In the low- and medium-density regions, the HFIPop model demonstrates superior performance across several key metrics. Notably, the MAE and RMSE values of HFIPop in both regions (low: 11,782.29 and 17,036.44; medium: 21,946.35 and 33,278.59) are substantially lower than those of RFPop and WorldPop, indicating a more accurate prediction of population distribution. The MAPE for HFIPop in both low- (19.46%) and medium- (15.53%) density regions is also markedly lower than that of RFPop and WorldPop, reflecting better consistency in percentage error. Moreover, the R2 values of HFIPop in these regions (low: 0.83; medium: 0.92) are higher than those of the competing models, demonstrating HFIPop’s superior ability to explain the variance in population distribution. The Pearson correlation coefficients of HFIPop in the low- and medium-density regions (0.93 and 0.96, respectively) further support this, indicating a stronger linear relationship with the actual population data compared to RFPop and WorldPop. In contrast, in the high-density region, while the MAE and RMSE of HFIPop (14,632.35 and 21,156.01) remain lower than those of WorldPop (65,991.97 and 74,109.70), they are slightly higher than RFPop’s values (14,268.37 and 23,286.11), indicating a more balanced performance. Despite this, HFIPop’s MAPE (9.33%) remains lower than WorldPop’s (48.54%), emphasizing its superior accuracy in high-density areas. The R2 value of HFIPop in the high-density region (0.78) is significantly higher than that of WorldPop (−1.72), suggesting that HFIPop is more reliable in explaining population distribution in this region. Furthermore, the Pearson coefficient of HFIPop in the high-density region (0.99) is notably higher than both RFPop (0.98) and WorldPop (0.90), reinforcing the conclusion that HFIPop better captures the spatial distribution in high-density areas.
In summary, the method based on HFI correction and combined with hierarchical feature coding demonstrates enhanced stability and accuracy in low-, medium-, and high-density regions, particularly in low- and medium-density regions, thereby markedly enhancing the capacity to adapt to complex population distribution. This indicates that the HFI correction model has considerable potential for application in diverse population density regions and represents a more comprehensive and accurate model for population spatialisation optimisation.

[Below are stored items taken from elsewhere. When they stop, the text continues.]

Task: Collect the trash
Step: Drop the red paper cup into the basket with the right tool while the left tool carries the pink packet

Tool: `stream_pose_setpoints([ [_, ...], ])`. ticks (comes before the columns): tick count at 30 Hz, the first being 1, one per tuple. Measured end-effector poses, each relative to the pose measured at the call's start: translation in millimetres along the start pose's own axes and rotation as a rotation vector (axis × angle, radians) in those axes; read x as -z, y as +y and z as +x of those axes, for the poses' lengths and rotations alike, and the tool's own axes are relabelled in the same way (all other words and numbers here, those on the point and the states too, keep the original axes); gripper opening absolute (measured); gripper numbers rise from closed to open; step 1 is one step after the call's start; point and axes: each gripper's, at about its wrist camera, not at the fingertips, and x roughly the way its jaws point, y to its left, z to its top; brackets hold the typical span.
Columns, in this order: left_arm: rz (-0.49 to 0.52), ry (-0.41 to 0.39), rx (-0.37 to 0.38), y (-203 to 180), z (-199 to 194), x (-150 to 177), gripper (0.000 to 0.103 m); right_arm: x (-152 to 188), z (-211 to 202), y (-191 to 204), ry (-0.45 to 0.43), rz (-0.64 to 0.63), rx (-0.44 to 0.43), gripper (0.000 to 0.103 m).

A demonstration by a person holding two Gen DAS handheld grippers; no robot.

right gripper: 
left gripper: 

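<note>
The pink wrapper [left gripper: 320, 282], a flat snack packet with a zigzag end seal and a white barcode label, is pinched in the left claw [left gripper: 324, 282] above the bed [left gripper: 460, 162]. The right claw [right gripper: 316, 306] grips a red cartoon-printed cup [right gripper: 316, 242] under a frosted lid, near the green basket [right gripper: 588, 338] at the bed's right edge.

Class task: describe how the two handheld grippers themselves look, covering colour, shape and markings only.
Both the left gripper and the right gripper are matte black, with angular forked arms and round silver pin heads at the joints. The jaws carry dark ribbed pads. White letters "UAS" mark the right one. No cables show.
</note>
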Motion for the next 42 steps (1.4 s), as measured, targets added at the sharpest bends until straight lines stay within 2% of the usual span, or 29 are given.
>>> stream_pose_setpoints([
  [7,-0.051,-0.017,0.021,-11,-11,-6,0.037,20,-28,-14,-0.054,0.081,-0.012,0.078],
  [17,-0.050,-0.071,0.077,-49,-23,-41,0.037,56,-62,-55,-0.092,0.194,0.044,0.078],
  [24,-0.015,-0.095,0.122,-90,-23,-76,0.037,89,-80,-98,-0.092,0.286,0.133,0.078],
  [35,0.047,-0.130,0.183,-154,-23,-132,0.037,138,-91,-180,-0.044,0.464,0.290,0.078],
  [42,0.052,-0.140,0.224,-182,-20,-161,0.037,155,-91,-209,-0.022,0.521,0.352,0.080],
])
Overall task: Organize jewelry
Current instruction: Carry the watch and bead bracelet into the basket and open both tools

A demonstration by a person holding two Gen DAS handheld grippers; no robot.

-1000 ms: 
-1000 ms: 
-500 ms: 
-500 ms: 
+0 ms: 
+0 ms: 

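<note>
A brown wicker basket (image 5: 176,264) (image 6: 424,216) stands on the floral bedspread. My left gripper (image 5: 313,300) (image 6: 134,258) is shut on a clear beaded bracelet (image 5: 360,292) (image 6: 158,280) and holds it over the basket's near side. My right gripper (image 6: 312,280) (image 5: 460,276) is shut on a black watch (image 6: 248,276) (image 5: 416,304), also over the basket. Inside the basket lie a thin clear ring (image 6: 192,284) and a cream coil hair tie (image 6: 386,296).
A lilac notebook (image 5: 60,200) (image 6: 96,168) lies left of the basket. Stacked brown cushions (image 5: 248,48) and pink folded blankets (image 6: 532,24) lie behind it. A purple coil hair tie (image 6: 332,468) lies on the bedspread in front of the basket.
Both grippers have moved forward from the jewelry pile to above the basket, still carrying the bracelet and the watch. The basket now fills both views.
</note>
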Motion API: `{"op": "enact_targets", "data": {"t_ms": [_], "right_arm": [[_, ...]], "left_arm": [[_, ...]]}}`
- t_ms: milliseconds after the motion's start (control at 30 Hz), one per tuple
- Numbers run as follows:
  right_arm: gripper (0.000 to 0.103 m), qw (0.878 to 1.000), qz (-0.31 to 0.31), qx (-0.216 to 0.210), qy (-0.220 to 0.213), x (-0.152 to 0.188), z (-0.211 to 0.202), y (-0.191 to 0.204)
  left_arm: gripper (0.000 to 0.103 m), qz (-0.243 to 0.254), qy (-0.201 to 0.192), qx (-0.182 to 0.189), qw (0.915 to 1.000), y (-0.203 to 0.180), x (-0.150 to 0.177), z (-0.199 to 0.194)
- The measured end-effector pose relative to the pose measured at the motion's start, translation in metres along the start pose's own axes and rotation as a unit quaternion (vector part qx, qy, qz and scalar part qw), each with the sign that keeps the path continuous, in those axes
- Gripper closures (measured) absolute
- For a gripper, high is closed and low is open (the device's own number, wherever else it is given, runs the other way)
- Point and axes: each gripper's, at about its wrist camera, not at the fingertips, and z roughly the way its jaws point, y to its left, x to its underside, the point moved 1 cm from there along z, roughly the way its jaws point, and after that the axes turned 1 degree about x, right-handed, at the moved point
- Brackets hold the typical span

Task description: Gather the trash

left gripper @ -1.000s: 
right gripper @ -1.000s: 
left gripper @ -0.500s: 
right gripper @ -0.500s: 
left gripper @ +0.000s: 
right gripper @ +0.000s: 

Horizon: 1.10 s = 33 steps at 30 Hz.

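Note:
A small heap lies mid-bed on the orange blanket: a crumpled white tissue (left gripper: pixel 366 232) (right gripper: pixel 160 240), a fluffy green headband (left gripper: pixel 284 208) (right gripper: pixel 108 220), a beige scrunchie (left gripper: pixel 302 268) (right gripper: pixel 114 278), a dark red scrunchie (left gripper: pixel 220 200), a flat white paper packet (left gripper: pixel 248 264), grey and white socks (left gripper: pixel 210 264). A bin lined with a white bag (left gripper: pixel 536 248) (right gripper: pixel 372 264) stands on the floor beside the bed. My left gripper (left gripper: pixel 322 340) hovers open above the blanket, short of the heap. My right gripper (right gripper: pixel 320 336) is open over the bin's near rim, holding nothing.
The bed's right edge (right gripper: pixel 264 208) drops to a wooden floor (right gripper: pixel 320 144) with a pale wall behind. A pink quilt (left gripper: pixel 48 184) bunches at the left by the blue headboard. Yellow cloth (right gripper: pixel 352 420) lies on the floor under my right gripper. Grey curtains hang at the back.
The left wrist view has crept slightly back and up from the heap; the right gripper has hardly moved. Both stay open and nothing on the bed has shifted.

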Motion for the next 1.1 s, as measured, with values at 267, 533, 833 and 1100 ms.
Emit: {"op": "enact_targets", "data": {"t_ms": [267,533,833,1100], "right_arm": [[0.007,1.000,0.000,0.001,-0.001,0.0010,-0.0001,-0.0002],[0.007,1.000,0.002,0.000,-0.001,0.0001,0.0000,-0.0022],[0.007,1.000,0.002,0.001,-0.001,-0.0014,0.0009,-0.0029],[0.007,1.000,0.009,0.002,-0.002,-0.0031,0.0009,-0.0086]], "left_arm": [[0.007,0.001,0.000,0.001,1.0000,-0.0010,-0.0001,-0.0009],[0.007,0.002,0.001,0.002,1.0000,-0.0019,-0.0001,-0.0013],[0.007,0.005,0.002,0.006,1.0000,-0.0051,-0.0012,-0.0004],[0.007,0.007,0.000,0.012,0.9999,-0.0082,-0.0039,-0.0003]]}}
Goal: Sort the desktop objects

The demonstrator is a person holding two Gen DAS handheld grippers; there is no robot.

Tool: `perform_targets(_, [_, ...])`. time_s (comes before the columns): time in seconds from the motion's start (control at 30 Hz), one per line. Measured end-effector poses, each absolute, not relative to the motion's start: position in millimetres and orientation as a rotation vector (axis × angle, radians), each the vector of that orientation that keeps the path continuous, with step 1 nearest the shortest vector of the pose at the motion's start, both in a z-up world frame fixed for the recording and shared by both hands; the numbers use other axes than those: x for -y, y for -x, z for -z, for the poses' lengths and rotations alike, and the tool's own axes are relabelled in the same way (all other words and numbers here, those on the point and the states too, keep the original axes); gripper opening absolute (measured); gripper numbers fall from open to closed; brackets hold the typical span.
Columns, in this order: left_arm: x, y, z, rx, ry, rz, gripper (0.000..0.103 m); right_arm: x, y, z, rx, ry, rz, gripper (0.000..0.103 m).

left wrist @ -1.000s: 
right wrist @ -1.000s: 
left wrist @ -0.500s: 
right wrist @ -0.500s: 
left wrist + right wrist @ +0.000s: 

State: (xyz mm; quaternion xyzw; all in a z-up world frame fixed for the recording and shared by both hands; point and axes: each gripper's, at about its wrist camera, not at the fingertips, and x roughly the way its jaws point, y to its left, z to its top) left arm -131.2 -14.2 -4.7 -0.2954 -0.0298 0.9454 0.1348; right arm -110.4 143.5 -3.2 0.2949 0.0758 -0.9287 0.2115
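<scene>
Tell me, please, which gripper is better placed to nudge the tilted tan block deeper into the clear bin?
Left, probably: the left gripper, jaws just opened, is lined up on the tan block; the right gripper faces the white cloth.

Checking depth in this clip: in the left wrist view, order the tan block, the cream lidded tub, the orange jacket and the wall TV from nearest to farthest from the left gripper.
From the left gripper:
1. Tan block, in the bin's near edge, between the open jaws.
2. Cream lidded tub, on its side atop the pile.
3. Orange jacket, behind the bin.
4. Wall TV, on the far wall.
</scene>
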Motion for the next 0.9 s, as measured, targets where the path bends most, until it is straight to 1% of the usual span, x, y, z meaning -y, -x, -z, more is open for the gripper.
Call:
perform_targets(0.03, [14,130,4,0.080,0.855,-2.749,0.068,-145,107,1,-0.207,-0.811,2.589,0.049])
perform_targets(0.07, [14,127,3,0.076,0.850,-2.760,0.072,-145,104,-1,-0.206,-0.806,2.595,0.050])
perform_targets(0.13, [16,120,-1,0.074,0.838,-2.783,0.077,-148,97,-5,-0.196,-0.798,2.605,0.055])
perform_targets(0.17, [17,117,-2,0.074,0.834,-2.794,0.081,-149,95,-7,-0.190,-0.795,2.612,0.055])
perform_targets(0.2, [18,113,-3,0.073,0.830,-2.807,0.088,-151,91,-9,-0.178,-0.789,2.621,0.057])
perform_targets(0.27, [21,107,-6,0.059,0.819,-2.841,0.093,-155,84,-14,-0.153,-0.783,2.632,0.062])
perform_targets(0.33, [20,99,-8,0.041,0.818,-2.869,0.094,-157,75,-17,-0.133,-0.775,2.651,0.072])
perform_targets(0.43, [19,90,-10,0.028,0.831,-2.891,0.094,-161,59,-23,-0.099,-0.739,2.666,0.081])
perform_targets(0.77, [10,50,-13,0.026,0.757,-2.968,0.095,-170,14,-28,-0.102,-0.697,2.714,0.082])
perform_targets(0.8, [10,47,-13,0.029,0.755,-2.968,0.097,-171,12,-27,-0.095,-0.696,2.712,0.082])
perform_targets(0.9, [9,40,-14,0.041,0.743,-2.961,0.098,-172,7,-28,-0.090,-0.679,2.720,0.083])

5. Discussion and Conclusions

5.1. Adaptability of the Model to Different Regions

In low- and medium-density areas, models based on the Human Footprint Index (HFI) correction demonstrate strong performance due to their ability to effectively handle spatial heterogeneity. These regions are characterised by relatively dispersed human activity, posing a challenge for traditional random forest models that struggle to capture such complexity. By adjusting for variations in human activity intensity, the HFI correction model excels at identifying subtle aggregation effects, such as infrastructure, land use, and accessibility. These often overlooked but crucial features are key to accurately predicting population distribution in these areas. The model’s ability to account for these nuances and adapt flexibly to the varying population patterns in low-density regions significantly reduces prediction errors, yielding lower MAE and RMSE values compared to RFPop and WorldPop. The high R2 and Pearson correlation further emphasize the model’s effectiveness in explaining population distribution disparities.
Conversely, in high-density regions, the relatively uniform geographical and functional characteristics result in persistently high population densities, and human activity becomes more complex and concentrated, leading to a saturation effect. In such areas, the performance gains of the HFI correction model diminish. Extreme population density, coupled with rapid urbanisation, complicates the model’s ability to capture the dynamic and diverse nature of human activity. While HFI correction can improve model performance across all density levels, its true potential is best realised in areas where human activity is more heterogeneous and less saturated. These findings suggest that while the HFI correction model can enhance performance in both low and medium-density areas, further refinement may be required to address the complexities of high-density regions, particularly through the integration of more dynamic and localised features that better capture the nuances of urbanised spaces.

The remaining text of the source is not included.